Sulla 'mossa' del patteggiamento pesa il passo fatto due giorni fa da un altro uomo chiave nell'inchiesta: il commercialista di fiducia di Galan, Paolo Venuti, che dopo le ammissioni fatte ai pm ha lasciato il carcere, dov'era dal 4 giugno scorso, ottenendo l'ok al patteggiamento. Venuti avrebbe ammesso d'essere stato il prestanome del 'Doge' per alcune operazioni finanziarie in Italia e all'estero nelle quali, secondo la procura, sarebbero nascosti i soldi dell'affaire Mose.



La svolta di Galan, con la richiesta degli avvocati Antonio Franchini e Niccolò Ghedini, è stata comunicata dall'ufficio giudiziario veneziano con una nota del procuratore Luigi Delpino e dell'aggiunto Carlo Nordio. Nell'inoltrarla al gip i due hanno espresso «parere favorevole in ragione della congruità della pena, della carcerazione preventiva già sofferta e del suo proseguimento domiciliare».



Finora ufficio dei gip e pm hanno sempre lavorato in piena sintonia di vedute. Chi ha parlato e ha fatto ammissioni è stato ammesso al patteggiamento, uscendo dal carcere. In cella, oltre a Galan, resta solo il suo ex braccio destro in Regione, l'assessore Renato Chisso - coinvolto tra l'altro nella nuova inchiesta aperta ieri a Venezia su politica e malaffare per illecita gestione di fondi pubblici - Chisso finora non ha ammesso alcunchè. Sarà interrogato nuovamente domani nel carcere di Pisa.

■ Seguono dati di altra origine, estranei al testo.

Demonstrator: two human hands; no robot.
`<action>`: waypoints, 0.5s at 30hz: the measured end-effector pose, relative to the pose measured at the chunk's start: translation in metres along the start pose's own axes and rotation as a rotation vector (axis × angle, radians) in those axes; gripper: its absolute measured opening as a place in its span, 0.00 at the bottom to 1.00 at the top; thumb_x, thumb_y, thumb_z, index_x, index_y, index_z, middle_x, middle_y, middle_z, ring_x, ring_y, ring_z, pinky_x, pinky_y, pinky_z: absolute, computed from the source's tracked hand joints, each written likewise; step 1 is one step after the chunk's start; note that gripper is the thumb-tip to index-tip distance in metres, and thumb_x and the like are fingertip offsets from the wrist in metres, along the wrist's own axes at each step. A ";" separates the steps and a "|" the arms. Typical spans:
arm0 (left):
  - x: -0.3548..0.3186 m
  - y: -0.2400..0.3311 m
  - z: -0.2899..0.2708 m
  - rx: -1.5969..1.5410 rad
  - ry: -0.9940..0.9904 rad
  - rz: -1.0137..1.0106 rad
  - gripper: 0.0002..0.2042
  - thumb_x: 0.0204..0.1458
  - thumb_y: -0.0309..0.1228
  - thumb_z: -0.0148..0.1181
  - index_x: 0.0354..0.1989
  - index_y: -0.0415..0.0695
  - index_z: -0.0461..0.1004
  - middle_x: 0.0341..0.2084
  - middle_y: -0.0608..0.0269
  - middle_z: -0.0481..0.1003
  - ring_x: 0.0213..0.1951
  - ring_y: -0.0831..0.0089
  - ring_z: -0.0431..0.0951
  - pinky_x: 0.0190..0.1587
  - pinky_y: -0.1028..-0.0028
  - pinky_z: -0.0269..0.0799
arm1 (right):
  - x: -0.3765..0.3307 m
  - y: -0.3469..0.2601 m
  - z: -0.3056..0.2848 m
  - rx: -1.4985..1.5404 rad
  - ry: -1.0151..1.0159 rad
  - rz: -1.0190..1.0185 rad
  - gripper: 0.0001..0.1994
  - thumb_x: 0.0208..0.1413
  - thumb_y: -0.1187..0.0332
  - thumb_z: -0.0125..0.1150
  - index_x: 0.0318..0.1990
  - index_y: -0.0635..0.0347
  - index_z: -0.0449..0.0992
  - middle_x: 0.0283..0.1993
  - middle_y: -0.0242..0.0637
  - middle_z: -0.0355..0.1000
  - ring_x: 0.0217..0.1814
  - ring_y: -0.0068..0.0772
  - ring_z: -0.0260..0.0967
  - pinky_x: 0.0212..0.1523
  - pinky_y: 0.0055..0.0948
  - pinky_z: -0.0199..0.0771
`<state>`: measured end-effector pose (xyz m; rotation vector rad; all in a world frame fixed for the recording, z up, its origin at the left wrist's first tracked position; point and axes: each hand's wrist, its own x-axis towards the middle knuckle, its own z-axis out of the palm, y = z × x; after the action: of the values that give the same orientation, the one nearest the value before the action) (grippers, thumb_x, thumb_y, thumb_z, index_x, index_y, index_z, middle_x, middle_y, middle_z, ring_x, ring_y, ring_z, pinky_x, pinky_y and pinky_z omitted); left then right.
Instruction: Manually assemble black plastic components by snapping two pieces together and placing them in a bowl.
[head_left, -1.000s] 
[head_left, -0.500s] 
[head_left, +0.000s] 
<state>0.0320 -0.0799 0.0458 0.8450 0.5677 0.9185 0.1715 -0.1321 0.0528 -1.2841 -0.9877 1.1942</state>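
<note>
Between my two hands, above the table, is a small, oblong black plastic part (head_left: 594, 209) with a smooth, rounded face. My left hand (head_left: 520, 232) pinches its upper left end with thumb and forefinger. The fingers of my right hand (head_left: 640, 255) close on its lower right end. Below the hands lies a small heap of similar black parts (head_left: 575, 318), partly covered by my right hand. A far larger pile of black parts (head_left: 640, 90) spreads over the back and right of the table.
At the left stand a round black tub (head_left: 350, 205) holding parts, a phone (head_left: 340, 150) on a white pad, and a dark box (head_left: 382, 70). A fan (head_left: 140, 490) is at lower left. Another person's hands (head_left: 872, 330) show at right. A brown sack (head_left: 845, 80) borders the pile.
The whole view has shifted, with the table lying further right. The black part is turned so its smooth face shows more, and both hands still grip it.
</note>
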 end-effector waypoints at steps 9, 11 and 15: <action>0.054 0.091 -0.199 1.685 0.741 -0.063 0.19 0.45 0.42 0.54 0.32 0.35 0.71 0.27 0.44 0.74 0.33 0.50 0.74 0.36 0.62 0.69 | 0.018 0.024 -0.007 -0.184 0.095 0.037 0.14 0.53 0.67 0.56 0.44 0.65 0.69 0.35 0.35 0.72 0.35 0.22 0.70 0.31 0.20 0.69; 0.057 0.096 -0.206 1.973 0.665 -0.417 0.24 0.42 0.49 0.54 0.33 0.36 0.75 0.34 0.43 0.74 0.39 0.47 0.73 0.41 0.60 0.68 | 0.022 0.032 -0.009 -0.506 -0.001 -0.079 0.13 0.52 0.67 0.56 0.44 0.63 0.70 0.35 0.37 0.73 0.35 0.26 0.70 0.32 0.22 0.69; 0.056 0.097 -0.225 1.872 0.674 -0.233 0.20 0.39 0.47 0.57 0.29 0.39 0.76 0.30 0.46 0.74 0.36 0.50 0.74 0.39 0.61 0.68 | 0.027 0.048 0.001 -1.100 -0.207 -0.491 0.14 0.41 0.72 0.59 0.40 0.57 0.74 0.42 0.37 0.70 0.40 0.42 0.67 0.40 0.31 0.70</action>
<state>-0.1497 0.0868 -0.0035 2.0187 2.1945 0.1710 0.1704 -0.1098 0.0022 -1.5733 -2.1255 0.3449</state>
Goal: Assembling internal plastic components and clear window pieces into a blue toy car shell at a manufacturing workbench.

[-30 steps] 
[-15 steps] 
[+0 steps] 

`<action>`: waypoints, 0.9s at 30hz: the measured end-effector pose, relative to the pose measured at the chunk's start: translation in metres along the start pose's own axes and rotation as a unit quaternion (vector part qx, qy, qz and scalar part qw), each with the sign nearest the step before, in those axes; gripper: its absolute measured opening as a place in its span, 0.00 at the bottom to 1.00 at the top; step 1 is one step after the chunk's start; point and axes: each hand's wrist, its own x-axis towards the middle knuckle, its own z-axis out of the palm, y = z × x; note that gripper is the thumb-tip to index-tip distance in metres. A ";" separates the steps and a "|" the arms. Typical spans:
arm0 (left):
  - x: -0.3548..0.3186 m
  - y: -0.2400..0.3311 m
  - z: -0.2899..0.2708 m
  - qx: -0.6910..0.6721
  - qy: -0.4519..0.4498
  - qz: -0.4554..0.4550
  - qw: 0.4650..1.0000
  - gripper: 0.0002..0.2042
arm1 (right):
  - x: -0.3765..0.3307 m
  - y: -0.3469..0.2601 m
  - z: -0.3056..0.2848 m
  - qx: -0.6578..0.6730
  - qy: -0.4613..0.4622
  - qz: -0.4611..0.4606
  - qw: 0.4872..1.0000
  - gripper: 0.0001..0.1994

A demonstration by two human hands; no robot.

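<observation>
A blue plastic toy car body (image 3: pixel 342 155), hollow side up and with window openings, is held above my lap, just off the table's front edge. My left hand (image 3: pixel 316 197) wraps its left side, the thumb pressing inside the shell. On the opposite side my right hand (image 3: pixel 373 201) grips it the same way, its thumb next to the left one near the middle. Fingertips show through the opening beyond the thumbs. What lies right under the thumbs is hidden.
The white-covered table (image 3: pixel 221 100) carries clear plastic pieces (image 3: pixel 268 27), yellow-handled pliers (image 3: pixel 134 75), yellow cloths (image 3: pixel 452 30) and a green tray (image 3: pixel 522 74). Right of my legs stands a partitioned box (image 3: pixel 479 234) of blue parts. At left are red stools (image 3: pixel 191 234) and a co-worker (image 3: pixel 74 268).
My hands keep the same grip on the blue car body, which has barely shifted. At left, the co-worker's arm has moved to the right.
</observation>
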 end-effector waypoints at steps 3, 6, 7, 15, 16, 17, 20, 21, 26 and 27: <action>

Dopo la svolta di Galan, potrebbe cambiare anche la sua linea di difesa. Un Giancarlo Galan che esce di scena con due anni e 10 mesi di pena può tuttavia non essere una 'sconfitta' per la difesa dell'ex governatore. Rispetto alla montagna di contestazioni su cui la Procura appoggiava l'accusa di corruzione, per denaro versatogli da Giovanni Mazzacurati e Piergiorgio Baita, i legali avevano battuto un colpo a loro favore quando il Riesame - pur bocciando il ricorso per la remissione in libertà - aveva tolto di dosso al politico un bel pò di zavorra.



Era stata infatti annullata parte dell'ordinanza del gip per i fatti riferiti al periodo antecedente il 22 luglio 2008, ed erano così 'cadui'ì, perchè prescritti, i reati relativi ai finanziamenti illeciti per le campagne elettorali, così come la mazzetta da 200mila euro versata nel 2005 all'hotel Santa Chiara a Venezia, e anche i 'finanziamenti' per la ristrutturazione di Villa Rodella.
A conti fatti, insomma, un patteggiamento a poco meno di tre anni può essere una decorosa uscita di scena per l'indagato di maggior spicco dell'inchiesta Mose.